> [Problem description] Make an exact copy of all the data.

> [Recorded information]
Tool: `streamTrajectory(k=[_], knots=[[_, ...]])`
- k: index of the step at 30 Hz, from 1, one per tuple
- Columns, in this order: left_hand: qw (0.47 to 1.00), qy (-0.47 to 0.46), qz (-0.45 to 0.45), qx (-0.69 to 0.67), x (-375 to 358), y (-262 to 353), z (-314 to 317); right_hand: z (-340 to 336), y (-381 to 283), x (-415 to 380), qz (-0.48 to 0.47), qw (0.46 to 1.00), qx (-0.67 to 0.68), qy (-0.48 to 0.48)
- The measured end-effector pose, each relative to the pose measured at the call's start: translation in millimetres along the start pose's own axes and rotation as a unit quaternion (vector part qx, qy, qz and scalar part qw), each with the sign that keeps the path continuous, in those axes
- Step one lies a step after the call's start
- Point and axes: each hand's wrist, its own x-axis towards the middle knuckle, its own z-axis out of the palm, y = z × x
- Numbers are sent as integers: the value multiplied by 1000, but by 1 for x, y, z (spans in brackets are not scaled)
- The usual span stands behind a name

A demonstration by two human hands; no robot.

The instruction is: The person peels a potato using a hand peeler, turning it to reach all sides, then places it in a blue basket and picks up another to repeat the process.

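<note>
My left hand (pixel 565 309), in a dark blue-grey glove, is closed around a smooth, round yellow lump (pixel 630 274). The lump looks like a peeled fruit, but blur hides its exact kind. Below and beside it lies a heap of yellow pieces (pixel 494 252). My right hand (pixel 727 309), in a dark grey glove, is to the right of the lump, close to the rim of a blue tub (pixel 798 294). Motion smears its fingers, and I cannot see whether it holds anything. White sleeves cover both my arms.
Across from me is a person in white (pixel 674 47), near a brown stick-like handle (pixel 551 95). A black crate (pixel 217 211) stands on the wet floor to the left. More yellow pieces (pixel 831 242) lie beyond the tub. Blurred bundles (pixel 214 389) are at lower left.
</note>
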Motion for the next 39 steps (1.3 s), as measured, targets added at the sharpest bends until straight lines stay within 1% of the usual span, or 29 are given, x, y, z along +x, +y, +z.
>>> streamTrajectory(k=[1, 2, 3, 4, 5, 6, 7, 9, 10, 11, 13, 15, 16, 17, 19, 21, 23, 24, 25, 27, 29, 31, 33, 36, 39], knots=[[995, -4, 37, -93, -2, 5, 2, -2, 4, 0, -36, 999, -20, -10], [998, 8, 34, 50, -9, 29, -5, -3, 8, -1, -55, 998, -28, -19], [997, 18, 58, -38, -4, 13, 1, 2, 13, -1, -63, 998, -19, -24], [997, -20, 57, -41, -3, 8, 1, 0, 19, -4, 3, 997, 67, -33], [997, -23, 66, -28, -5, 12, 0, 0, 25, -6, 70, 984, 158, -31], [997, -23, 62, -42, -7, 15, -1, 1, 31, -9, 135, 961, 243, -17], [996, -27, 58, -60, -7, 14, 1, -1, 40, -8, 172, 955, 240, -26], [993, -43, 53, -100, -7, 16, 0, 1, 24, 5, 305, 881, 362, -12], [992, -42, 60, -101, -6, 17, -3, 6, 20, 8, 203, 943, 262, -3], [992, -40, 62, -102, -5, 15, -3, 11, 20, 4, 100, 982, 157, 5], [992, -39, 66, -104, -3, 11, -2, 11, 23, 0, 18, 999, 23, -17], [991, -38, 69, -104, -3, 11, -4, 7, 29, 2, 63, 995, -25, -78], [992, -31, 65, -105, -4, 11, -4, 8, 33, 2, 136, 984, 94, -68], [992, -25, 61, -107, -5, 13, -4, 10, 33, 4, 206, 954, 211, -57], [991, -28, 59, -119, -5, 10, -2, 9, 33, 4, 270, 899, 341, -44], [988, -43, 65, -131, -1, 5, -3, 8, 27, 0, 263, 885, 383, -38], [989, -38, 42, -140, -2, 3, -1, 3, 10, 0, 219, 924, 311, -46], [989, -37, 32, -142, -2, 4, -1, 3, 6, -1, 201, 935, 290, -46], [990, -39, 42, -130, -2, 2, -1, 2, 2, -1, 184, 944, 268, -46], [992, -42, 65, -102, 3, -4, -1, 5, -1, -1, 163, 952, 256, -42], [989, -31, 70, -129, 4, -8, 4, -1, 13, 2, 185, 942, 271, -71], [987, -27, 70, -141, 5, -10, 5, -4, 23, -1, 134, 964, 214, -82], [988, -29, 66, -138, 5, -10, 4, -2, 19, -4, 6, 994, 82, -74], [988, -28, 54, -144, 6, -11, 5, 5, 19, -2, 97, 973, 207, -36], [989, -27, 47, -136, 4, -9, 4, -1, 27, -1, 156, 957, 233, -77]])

> [Task output]
Tool: `streamTrajectory(k=[_], knots=[[_, ...]])`
- k: index of the step at 30 Hz, from 1, one per tuple
- Columns, in this order: left_hand: qw (0.47 to 1.00), qy (-0.47 to 0.46), qz (-0.45 to 0.45), qx (-0.69 to 0.67), x (-375 to 358), y (-262 to 353), z (-314 to 317); right_hand: z (-340 to 336), y (-381 to 283), x (-415 to 380), qz (-0.48 to 0.47), qw (0.46 to 1.00), qx (-0.67 to 0.68), qy (-0.48 to 0.48)
- The measured end-effector pose, each relative to the pose measured at the call's start: translation in millimetres along the start pose's own axes and rotation as a unit quaternion (vector part qx, qy, qz and scalar part qw), each with the sign that keeps the path continuous, in those axes
- Step one lies a step after the call's start
- Point and axes: each hand's wrist, its own x-axis towards the middle knuckle, its own z-axis out of the palm, y = z × x
- Numbers are sent as integers: the value multiplied by 1000, but by 1 for x, y, z (spans in brackets are not scaled)
- The usual span stands behind a name

A demonstration by two human hands; no robot.

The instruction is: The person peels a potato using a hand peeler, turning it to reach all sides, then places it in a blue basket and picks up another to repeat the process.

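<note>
My left hand (pixel 565 309), in a dark blue-grey glove, is closed around a smooth, round yellow lump (pixel 630 274). The lump looks like a peeled fruit, but blur hides its exact kind. Below and beside it lies a heap of yellow pieces (pixel 494 252). My right hand (pixel 727 309), in a dark grey glove, is to the right of the lump, close to the rim of a blue tub (pixel 798 294). Motion smears its fingers, and I cannot see whether it holds anything. White sleeves cover both my arms.
Across from me is a person in white (pixel 674 47), near a brown stick-like handle (pixel 551 95). A black crate (pixel 217 211) stands on the wet floor to the left. More yellow pieces (pixel 831 242) lie beyond the tub. Blurred bundles (pixel 214 389) are at lower left.
</note>
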Motion for the next 39 steps (1.3 s), as measured, targets added at the sharpest bends until straight lines stay within 1% of the usual span, or 29 are given, x, y, z along +x, +y, +z.
>>> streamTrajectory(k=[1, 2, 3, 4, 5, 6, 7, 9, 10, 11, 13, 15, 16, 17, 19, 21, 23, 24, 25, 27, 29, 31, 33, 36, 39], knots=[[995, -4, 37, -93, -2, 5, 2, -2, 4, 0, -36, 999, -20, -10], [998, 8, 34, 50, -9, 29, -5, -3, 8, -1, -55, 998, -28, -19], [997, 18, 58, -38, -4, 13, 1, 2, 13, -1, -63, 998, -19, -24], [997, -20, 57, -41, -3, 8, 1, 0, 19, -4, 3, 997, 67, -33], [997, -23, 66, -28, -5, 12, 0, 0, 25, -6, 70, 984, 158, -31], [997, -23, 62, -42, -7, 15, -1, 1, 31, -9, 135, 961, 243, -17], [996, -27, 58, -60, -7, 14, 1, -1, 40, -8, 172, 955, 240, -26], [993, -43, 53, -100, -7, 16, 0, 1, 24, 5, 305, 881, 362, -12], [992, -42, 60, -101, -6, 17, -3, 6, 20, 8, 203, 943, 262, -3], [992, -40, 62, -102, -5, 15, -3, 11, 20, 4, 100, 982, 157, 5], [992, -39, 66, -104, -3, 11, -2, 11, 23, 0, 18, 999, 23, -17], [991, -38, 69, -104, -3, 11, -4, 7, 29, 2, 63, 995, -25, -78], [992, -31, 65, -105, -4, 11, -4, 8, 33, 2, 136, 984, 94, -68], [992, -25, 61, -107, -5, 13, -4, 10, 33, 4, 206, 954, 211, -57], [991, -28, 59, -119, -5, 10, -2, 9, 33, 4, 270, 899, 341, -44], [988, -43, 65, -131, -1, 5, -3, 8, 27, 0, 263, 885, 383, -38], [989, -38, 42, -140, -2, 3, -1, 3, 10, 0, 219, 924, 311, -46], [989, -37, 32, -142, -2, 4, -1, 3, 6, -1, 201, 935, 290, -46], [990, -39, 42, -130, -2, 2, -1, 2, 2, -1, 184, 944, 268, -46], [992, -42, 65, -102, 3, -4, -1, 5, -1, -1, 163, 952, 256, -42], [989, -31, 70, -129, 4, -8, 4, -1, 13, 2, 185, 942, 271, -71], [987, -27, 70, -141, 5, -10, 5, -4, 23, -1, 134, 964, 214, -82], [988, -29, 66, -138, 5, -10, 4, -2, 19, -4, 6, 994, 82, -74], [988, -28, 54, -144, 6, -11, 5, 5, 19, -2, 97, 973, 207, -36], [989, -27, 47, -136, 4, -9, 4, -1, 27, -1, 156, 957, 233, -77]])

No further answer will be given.